Jamais je n'aurais cru que je deviendrais peintre. que je pourrais créer un monde et y pénétrer pour m'y perdre. (p.11)
Le problème avec les vieux amis c'est qu'ils refusent que vous changiez.
( p.239)
Installé le chevalet sur le carrelage près de la fenêtre et j’ai pris une autre toile de soixante par quatre-vingt-dix de la pile enveloppée dans une bâche, sorti mes tubes et j’ai peint un cheval couvert de poissons rouges et bleus se tenant au bord d’une falaise et perché sur un rocher, un corbeau à l’œil bleu qui l’observait. Le bec du corbeau était à moitié ouvert. Rien de plus. Ça me plaisait. Le corbeau n’était pas totalement désintéressé puisqu’un cheval mort était synonyme de grand festin, de potlatch pour corbeau, mais je crois que l’oiseau parlait plutôt de choix au cheval, lui disait qu’il n’était pas obligé de sauter. Il était clair que pour une raison ou une autre, le cheval était censé sauter et que le concept de libre arbitre lui était inconnu. Tous les événements de sa vie s’étaient présentés dans un certain ordre et soit on lui avait dit quoi faire, soit il l’avait su en son for intérieur, si bien que l’idée d’avoir à choisir entre deux possibilités n’était jamais entrée en ligne de compte.

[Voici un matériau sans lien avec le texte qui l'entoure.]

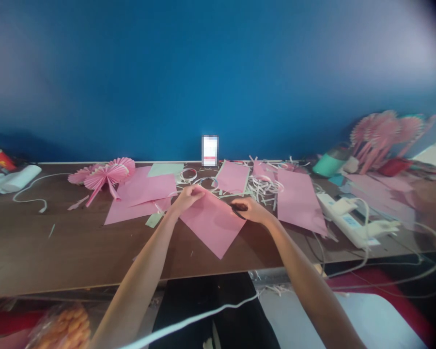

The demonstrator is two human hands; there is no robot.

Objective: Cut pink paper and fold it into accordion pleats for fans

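Observation:
A sheet of pink paper point(218, 230) lies turned cornerwise on the brown table before me. My left hand point(191, 198) pinches its upper left edge between thumb and fingers. In my right hand point(252, 211) is a pair of dark-handled scissors point(239, 208), set along the sheet's upper right edge with the blades pointing up and left. How far apart the blades are cannot be made out. Just beyond my left hand sits a roll of tape point(208, 183), and a second tape roll point(188, 175) is to its left.
Pink sheets point(300, 198) and a heap of white paper strips point(263, 186) lie to the right, near a white power strip point(345, 220) with cables. Folded pink paper fans point(107, 177) rest at left; more fans point(380, 131) stand at far right. A lit phone point(210, 150) leans against the blue wall.

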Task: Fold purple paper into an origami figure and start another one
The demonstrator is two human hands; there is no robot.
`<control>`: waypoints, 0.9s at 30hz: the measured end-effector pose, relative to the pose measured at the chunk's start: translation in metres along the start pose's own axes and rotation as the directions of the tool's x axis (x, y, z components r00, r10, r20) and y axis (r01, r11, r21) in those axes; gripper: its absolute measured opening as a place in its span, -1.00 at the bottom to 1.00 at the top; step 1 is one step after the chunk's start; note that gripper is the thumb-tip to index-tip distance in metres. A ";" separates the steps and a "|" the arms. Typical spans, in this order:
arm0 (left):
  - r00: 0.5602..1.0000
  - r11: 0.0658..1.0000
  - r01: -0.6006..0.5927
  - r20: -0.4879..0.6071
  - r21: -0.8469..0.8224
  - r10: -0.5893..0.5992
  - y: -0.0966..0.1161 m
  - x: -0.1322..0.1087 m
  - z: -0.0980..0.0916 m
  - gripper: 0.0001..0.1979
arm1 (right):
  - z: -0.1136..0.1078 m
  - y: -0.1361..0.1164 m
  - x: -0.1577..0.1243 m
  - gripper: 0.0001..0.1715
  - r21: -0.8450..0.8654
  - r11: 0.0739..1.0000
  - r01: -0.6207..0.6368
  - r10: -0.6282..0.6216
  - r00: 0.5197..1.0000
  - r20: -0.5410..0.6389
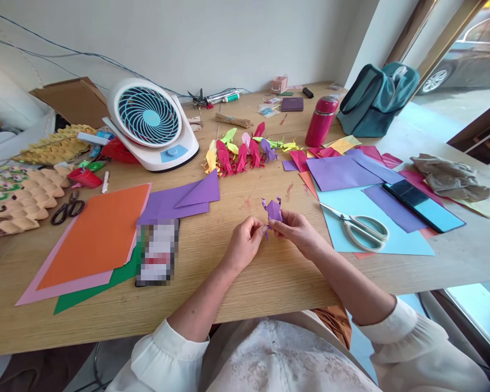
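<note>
A small purple folded paper figure (273, 209) sits between my two hands above the wooden table (237, 283). My left hand (245, 242) pinches its lower left edge with thumb and forefinger. My right hand (296, 231) grips its lower right part, fingers curled. Both hands are closed on the figure. Just beyond it stands a row of several finished folded paper figures (245, 152) in red, pink, yellow, green and purple.
White-handled scissors (361, 226) lie on light blue paper (392, 242) at right, beside purple sheets (338, 171) and a dark phone (422, 206). Orange and pink sheets (93, 239), black scissors (67, 208), a white fan (149, 122), a red bottle (320, 121) and a teal bag (375, 98) surround.
</note>
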State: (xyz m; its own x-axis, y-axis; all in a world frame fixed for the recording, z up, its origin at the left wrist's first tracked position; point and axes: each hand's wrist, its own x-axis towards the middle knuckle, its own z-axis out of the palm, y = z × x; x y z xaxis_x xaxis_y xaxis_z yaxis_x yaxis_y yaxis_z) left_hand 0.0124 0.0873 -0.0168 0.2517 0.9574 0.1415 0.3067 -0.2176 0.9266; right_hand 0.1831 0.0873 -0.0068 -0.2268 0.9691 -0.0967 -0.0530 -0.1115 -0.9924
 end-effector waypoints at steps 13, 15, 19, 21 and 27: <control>0.998 0.998 -0.041 0.048 -0.042 0.043 0.003 0.000 -0.001 -0.81 | 0.002 0.003 0.000 -0.54 -0.032 0.999 0.010 -0.010 1.000 -0.010; 0.997 0.996 -0.031 0.065 -0.082 0.036 0.004 0.000 -0.001 -0.78 | 0.001 0.005 0.001 -0.55 -0.030 0.999 0.023 -0.024 0.999 -0.040; 0.997 0.990 0.010 0.080 -0.141 0.002 0.004 0.000 0.000 -0.76 | 0.001 0.009 0.003 -0.58 0.023 0.999 0.049 -0.046 0.993 -0.111; 0.997 0.987 0.048 0.061 -0.153 -0.039 0.004 0.000 0.001 -0.79 | 0.002 0.009 0.004 -0.56 0.047 0.998 0.050 -0.044 0.991 -0.127; 0.999 0.999 0.020 -0.030 -0.045 -0.022 0.008 -0.001 0.004 -0.85 | 0.006 0.007 0.003 -0.54 0.078 0.996 0.047 -0.038 0.993 -0.110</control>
State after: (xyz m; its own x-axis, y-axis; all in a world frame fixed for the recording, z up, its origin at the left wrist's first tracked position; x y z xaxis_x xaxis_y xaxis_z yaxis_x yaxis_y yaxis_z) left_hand 0.0176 0.0835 -0.0110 0.2176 0.9671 0.1317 0.2699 -0.1893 0.9441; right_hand 0.1758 0.0878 -0.0140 -0.1164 0.9910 -0.0664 -0.1389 -0.0824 -0.9869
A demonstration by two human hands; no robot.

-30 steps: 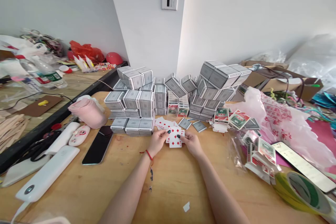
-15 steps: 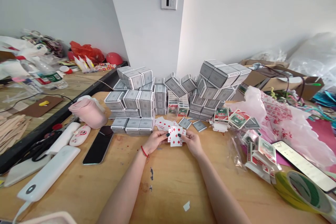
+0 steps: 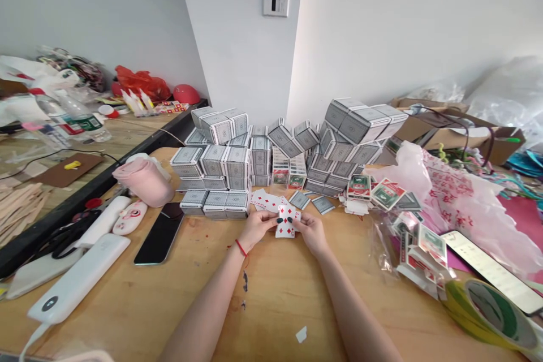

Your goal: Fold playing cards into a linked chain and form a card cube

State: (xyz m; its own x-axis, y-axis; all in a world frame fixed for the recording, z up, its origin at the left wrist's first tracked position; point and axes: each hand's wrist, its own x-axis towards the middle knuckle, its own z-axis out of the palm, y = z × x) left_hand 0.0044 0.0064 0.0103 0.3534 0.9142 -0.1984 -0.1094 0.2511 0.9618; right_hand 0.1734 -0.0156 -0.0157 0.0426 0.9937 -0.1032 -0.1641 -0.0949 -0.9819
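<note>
In the middle of the table, my left hand (image 3: 258,228) and my right hand (image 3: 311,231) pinch a few playing cards (image 3: 285,229) between them. Red diamonds show on the front card, and another card peeks out behind it on the right. Both thumbs press on the card faces. Just beyond the hands lie fanned face-up cards (image 3: 266,201). Two patterned grey pieces (image 3: 323,205) rest flat to their right. Behind stand blocks made of grey-backed cards (image 3: 215,159), stacked on the left, and more such blocks (image 3: 354,121) piled on the right.
Card boxes (image 3: 388,192) and a pink-white plastic bag (image 3: 458,198) lie at the right, with a yellow tape roll (image 3: 456,308) nearer. To the left are a black phone (image 3: 159,235), a white elongated device (image 3: 80,280) and a pink roll (image 3: 144,181). A paper scrap (image 3: 301,334) lies in front.
My left hand has moved slightly right, its thumb now next to the right thumb. The front card covers more of the card behind it on the left.
</note>
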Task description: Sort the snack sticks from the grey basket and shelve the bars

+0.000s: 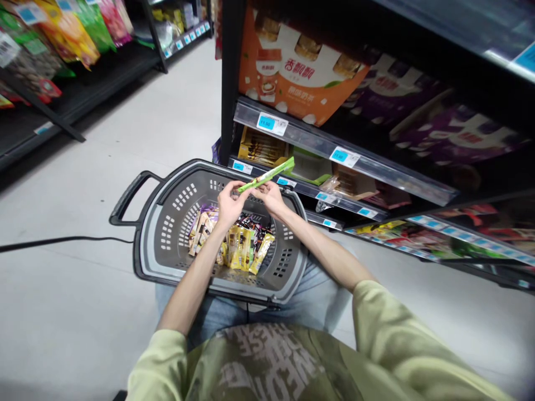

Le soir tombe, comme à l’instant où je peignais, des ombres jetées vers l’est dans la lumière rasante, vers la montagne, et les poneys avancent en tandem, même allure, même rythme dans l’approche, le bruit sourd des sabots et le jeu de la lumière tardive, le tout comme mis en musique, la proximité de leurs flancs pareille à une danse, puis j’ai compris pourquoi ils arrivaient ensemble : en travers de leurs deux garrots, en équilibre, le corps emmailloté d’une jeune fille. J’étais stupéfait. La brosse à mi-chemin de la toile : respiration. Malgré tout, j’ai continué de peindre. J’ai peint la jeune fille ballottée sur leur dos, pas même attachée, tenue en équilibre en dépit de l’allure rapide et bondissante, maintenue en équilibre, je le voyais désormais clairement, grâce à la seule prévenance des chevaux, grâce à leur amour.
C'est un fan de Pablo Neruda et de Rilke. J'ai lu certains des recueils. Moi je les trouvais très différents, mais qu'Est-ce que j'en sais. Neruda qui fait surgir des petites colombes des mains de son amante et des champs de blé de son ventre et qui s'étire comme une racine dans l'obscurité, ça m'excitait les sens, vraiment. (...)
Si vous tombez dans la lecture de Neruda, impossible de vous arrêter. (p. 22)
Je ne suis pas du tout quelqu'un de simple mais j'aime les gens simples, je les admire.
(.p.102)
"(...)Hier, Dugar m'a annoncé qu'il voulait partir s'installer à Big Sur."Dugar était son petit ami hippy." J'ai trouvé ça trop con.Sans parler que plus personne y vit tellement c'est cher.Il a lu deux bouquins et demi de Henry Miller et voilà. Il a quinze ans ou quoi? Depuis quand tu lis un roman et tu veux vivre là où ça se passe?"
Les ruisseaux entrecroisés qui se faufilaient entre les saules verts et rouges comme un petit delta, les corbeaux qui volaient. Les trois corbeaux de la vie. Et non les sentinelles de la mort. Je les entendais pendant que je peignais, ce cri caractéristique et exubérant qui bourdonne comme un câble électrique. J’ai peint l’épervier de Cooper qui tournoyait très haut en altitude, les nuages au-dessus de lui poussés dans leur propre trajectoire. J’ai peint les poissons qui jaillissaient hors de l’eau même si les miens ne sautaient pas vraiment, mais venaient plutôt aspirer des insectes à la surface, mais je me suis dit, on s’en fout, pas la peine d’être trop littéral, et je me suis retenu de caser un poulet ou la mort dans un coin quelque part. C’est marrant, mais c’était très libérateur de m’en tenir simplement au paysage sous mes yeux.
Qu’y a-t-il dans la peinture, qu’est-ce qui fait qu’elle peut toucher les gens exactement comme la musique, et les toucher de manière si différente.
Il y a des rivières que vous aimez, voilà tout, et voir le panneau représentant la voie ferrée et la gorge escarpée m'a rappelé que nous pouvons avancer dans la vie aussi facilement d'amour en amour que de perte en perte.